IPU (Intelligence Processing Unit): Intelligence Processing Units are carving out a specialized niche in the AI landscape by focusing on the acceleration of graph-based AI. They excel at accelerating Graph Neural Networks (GNNs), which are employed in a variety of applications, including social network analysis, recommendation systems, and even drug discovery, thanks to their architecture specifically designed to handle the complexities of graph data.

FPGA (Field-Programmable Gate Array): FPGAs have a long history, dating back decades. They are re-programmable circuits that can be configured to support particular applications. They can be customized for AI applications and typically consume less power than GPUs, but they require significant upfront programming, which is not everyone’s cup of tea. Tech Target has created a simple guide to help determine whether an FPGA could work for your AI needs.

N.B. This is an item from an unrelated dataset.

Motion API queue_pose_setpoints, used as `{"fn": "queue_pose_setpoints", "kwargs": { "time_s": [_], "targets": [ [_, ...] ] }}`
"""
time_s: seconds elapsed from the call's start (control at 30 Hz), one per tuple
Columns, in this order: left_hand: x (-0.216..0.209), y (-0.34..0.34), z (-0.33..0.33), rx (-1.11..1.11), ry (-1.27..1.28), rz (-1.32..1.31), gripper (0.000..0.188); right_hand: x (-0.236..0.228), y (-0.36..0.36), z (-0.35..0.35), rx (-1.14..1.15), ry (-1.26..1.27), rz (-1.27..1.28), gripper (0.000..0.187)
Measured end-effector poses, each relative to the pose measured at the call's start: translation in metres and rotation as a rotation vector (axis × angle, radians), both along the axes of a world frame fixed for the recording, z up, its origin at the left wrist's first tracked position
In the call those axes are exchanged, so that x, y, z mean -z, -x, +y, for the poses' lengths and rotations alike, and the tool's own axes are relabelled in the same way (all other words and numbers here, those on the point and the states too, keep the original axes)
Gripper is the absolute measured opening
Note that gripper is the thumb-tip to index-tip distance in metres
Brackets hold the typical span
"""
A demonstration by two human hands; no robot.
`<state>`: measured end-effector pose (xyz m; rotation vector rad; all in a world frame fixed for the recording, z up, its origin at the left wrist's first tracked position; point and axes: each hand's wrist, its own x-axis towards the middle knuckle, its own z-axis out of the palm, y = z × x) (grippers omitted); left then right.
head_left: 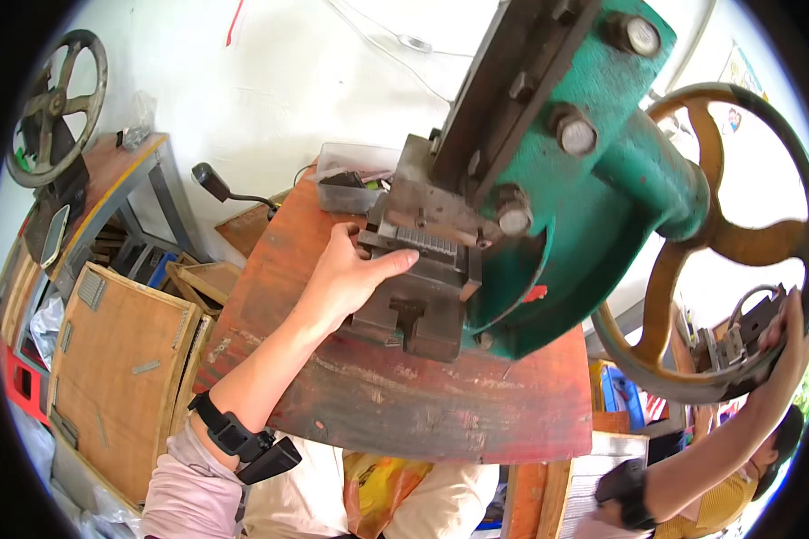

Why you should care about infrastructure efficiency [Source]

Storage: Fueling AI with Data

Storage provides the fuel for AI, holding the massive datasets that are used to train and run AI models. However, storage performance can often be a major bottleneck in AI workflows. Slow storage can starve compute resources, leading to inefficient training and inference. Therefore, understanding storage characteristics and optimization techniques is critical for AI professionals.

We’ll focus on areas of innovation and/or bottlenecks likely to impact AI Systems development.

Performance Bottlenecks: Slow storage can severely impact AI training, especially with large datasets that need to be accessed quickly.

Interconnect Speed: The speed of the connection between storage and compute (e.g., the network bandwidth) can limit data transfer rates and create a performance bottleneck. This ties back directly to the networking technologies discussed in the previous section.
Metadata Operations: Excessive metadata operations, often caused by many small files or complex compute patterns, can strain the storage system and slow down data access. This is a common challenge with large datasets consisting of many individual files.
Storage Tiering: Moving data between slower and faster storage tiers (e.g., from cold storage to hot storage) can introduce latency and impact AI training performance. While tiering can be cost-effective, it requires careful management to minimize data movement overhead.
Storage-Framework Interaction: Inefficient interaction between the storage system and the AI framework (e.g., inefficient data loading) can impact performance. Frameworks often provide tools and techniques for optimizing data loading, and understanding these is crucial.

Optimizing Storage

Cloud providers are addressing these challenges via:

High-performance storage systems: Optimized for low latency and high throughput, using technologies like NVMe drives and high-speed networking.
RDMA and GPU Direct Storage: Enabling direct access to storage from GPUs, bypassing the CPU and reducing data transfer latency. This directly relates to the networking technologies discussed earlier.
Tiered storage: Offers a balance of performance and cost through tiered storage, where data is placed on different tiers based on access frequency and performance requirements.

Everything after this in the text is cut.